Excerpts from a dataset
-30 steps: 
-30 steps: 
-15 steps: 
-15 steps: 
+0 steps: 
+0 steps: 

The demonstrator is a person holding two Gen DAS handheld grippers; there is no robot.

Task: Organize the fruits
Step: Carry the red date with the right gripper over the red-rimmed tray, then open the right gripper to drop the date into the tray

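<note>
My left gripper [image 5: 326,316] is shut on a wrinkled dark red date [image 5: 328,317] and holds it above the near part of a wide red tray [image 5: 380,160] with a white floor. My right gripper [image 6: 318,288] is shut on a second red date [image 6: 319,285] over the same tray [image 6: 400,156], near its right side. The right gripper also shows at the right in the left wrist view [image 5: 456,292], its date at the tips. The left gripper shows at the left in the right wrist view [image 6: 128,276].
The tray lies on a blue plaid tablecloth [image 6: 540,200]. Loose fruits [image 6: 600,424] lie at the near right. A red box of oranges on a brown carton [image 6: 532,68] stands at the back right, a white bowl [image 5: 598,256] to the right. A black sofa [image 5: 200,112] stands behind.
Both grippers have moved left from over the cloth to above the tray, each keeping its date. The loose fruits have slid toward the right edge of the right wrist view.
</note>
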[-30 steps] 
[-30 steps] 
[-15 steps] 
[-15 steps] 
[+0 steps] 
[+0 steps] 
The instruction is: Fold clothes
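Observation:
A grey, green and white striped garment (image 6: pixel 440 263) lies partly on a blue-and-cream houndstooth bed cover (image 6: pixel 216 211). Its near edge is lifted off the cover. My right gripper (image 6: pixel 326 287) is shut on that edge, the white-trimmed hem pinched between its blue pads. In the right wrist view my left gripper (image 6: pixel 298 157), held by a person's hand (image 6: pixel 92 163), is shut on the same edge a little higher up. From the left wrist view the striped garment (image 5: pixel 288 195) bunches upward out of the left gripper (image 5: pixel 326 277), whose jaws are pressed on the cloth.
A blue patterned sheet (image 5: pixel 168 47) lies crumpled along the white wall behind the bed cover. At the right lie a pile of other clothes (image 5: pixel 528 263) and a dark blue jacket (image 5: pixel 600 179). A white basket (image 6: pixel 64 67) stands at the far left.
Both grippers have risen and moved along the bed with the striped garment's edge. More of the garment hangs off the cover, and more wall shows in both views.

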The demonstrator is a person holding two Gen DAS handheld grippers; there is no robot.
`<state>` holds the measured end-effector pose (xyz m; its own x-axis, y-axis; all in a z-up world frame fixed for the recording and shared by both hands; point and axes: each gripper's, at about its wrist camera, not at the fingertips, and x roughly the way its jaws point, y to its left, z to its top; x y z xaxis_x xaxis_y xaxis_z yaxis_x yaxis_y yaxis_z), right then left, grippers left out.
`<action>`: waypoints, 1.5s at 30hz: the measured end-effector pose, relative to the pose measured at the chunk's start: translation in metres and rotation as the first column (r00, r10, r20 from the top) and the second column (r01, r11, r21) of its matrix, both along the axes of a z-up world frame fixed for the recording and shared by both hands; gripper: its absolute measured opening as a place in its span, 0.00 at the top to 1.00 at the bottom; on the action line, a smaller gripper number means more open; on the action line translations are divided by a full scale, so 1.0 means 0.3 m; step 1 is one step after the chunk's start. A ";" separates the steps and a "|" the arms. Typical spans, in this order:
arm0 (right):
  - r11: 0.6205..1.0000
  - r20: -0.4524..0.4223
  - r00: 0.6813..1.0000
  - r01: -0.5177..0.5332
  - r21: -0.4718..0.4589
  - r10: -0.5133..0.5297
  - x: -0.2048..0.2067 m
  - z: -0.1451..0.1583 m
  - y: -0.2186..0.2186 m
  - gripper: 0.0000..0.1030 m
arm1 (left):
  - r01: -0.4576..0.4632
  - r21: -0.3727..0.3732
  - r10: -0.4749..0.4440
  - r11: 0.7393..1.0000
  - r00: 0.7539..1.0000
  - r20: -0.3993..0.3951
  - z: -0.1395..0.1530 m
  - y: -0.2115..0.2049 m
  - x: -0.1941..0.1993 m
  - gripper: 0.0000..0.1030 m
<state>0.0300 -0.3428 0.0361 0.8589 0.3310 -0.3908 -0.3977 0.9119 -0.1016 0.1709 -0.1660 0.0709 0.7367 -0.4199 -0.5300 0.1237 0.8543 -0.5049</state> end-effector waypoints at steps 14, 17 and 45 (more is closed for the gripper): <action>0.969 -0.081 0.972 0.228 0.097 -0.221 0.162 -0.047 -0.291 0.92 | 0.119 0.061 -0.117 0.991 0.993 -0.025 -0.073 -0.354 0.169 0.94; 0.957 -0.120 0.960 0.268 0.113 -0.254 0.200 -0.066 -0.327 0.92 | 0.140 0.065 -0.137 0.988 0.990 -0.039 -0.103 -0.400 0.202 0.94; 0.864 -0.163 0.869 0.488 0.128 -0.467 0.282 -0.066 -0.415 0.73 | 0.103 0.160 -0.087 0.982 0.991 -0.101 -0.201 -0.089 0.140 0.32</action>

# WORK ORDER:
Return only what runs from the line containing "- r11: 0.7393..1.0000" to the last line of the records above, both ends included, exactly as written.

# RESPONSE TO THE EXERCISE:
  - r11: 0.7393..1.0000
  - r00: 0.7539..1.0000
  - r20: -0.3993..0.3951
  - z: -0.1395..0.1530 m
  - y: -0.2115..0.2049 m
  - x: -0.1941..0.1993 m
  - gripper: 0.0000..0.1030 m
<state>0.0300 -0.3428 0.0361 0.8589 0.3310 -0.3908 -0.3977 0.9119 -0.1016 0.1709 -0.1660 0.0709 0.7367 -0.4199 -0.5300 0.1237 0.8543 -0.5049</state> end-effector waypoints at steps 14, 17 and 45 (more is closed for the gripper): <action>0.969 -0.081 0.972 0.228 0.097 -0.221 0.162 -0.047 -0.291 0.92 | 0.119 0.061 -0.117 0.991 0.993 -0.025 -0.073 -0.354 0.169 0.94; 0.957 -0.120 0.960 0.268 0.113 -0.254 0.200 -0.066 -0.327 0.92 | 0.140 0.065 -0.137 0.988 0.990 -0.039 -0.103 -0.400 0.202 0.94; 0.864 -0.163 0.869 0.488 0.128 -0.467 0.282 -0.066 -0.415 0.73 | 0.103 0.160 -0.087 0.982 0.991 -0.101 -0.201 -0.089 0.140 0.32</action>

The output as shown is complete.